Les populations de la cité Cie et du quartier Port-Bouët II ne sont insensibles au calvaire que vivent leurs congénères du quartier Ananeraie. Ainsi hier matin, Stéphane Amoussou, habitant de la cité de Port-Bouët II faisait des pieds et des mains pour venir en aide à son frère habitant le quartier Ananeraie. Remplissant des bidons d’eau de 10 litres et des seaux d’eau, aidé de sa femme et de ses deux filles, ce dernier explique que c’est la seule manière d’aider la famille de son frère. «Depuis avant-hier (ndlr, dimanche), c’est la technique que nous utilisons pour lui porter secours. On remplit deux bidons et deux seaux qui doivent durer deux jours. Cela fait une semaine que la fourniture en eau a été interrompue chez eux», déplore-t-il. Comme Stéphane, Sékou Aboudramane, enseignant résident de la cité Cie, prête main forte à son ami habitant d’Ananeraie. Cependant, ce dernier déplore le coût du transport aller-retour. « Depuis qu’il y a eu coupure d’eau chez mon ami, mon épouse s’est proposée de leur apporter de l’aide. Le pis, c’est que notre servante doit prendre un wôrô-wôrô (taxi communal) en course pour apporter de l’eau même si au retour, elle ne le fait pas. Mais c’est un budget qu’il faut prévoir maintenant et pourtant mon ami est véhiculé mais il doit se rendre tous les jours ouvrables au travail à partir de 7h30. C’est un service que nous lui rendons mais qui nous reviens cher», déplore Sékou Aboudramane.

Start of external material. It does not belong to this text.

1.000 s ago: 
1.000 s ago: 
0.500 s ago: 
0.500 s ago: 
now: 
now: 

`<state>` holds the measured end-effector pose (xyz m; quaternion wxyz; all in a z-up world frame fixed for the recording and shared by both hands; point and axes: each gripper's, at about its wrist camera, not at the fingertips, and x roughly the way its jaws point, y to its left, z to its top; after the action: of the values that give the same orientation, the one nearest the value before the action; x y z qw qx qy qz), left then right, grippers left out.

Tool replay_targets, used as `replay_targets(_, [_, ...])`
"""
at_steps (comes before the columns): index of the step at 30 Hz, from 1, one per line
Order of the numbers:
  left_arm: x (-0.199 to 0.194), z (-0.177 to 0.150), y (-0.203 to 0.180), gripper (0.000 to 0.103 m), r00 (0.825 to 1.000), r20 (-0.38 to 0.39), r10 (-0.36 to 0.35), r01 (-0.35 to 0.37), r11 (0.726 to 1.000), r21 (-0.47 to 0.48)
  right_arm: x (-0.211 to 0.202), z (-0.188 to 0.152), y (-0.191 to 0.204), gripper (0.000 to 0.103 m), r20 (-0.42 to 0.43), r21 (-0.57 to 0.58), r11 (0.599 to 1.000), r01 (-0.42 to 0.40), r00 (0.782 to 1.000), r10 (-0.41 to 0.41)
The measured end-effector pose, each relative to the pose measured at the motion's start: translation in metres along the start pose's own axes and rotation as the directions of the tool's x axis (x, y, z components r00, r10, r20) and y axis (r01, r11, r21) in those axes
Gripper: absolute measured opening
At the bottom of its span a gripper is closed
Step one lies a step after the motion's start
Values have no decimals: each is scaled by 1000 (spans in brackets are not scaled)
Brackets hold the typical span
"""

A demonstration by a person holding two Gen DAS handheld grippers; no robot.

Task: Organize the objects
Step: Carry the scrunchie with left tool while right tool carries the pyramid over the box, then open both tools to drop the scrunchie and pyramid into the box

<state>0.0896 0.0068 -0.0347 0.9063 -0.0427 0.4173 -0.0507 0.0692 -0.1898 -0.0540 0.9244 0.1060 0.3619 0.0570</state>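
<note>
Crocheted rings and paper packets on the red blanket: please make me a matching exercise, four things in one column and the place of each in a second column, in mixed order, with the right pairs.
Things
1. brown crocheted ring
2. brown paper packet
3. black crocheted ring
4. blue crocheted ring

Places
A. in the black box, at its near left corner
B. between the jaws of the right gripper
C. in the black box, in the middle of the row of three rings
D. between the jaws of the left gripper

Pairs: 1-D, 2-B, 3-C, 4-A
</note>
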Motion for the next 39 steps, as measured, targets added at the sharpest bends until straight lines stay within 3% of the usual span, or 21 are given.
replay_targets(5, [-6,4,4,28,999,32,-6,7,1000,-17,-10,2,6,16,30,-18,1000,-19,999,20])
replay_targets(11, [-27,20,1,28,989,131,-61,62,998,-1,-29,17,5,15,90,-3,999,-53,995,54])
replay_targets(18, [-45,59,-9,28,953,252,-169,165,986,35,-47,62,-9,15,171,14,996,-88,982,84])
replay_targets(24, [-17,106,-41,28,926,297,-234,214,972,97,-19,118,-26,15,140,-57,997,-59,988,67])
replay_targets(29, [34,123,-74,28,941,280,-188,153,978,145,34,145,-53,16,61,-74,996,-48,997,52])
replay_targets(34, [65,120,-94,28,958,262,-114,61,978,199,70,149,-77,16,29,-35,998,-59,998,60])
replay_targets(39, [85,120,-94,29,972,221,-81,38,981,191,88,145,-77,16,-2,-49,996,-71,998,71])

…pendant qu’un commerce s’organise
Ceux qui se frottent les mains grâce à cette pénurie sont les vendeurs de ce liquide précieux et les propriétaires de brouettes. En effet, un commerce s’organise pour sans doute aider les victimes de ces coupures d’eau. Une aide qui est loin d’être gratuite. A l’aide de pousse-pousse, ces jeunes gens livrent à domicile des barriques d’eau moyennant 1.500 à 2.000Fcfa. Au nouveau marché de Port-Bouët II, Abdul, tenant des toilettes publiques, s’est associé avec deux jeunes pousseurs de brouette afin de vendre ce ‘’trésor’’. Ainsi, ce gérant remplit des bidons d’eaux de 10 litres que son associé va vendre à 2.000 Fcfa. A la question de savoir si cela est hygiénique pour les populations, étant donné que l’eau provient des toilettes, ce dernier hausse les épaules. «Nous ne remplissons pas directement les bidons au robinet mais à l’aide de tuyaux pour qu’il n’y ait pas de risque de microbes. Je vends les bidons à 2.000Fcfa car mes ’’associés doivent avoir eux aussi leur part de pourcentage», explique-t-il. Une affaire en or pour ces commerçants, mais un supplice pour les populations.

N. Marie et J.J Guédé
Légende : A ananeraie, l’eau se fait rare depuis plus d’une semaine.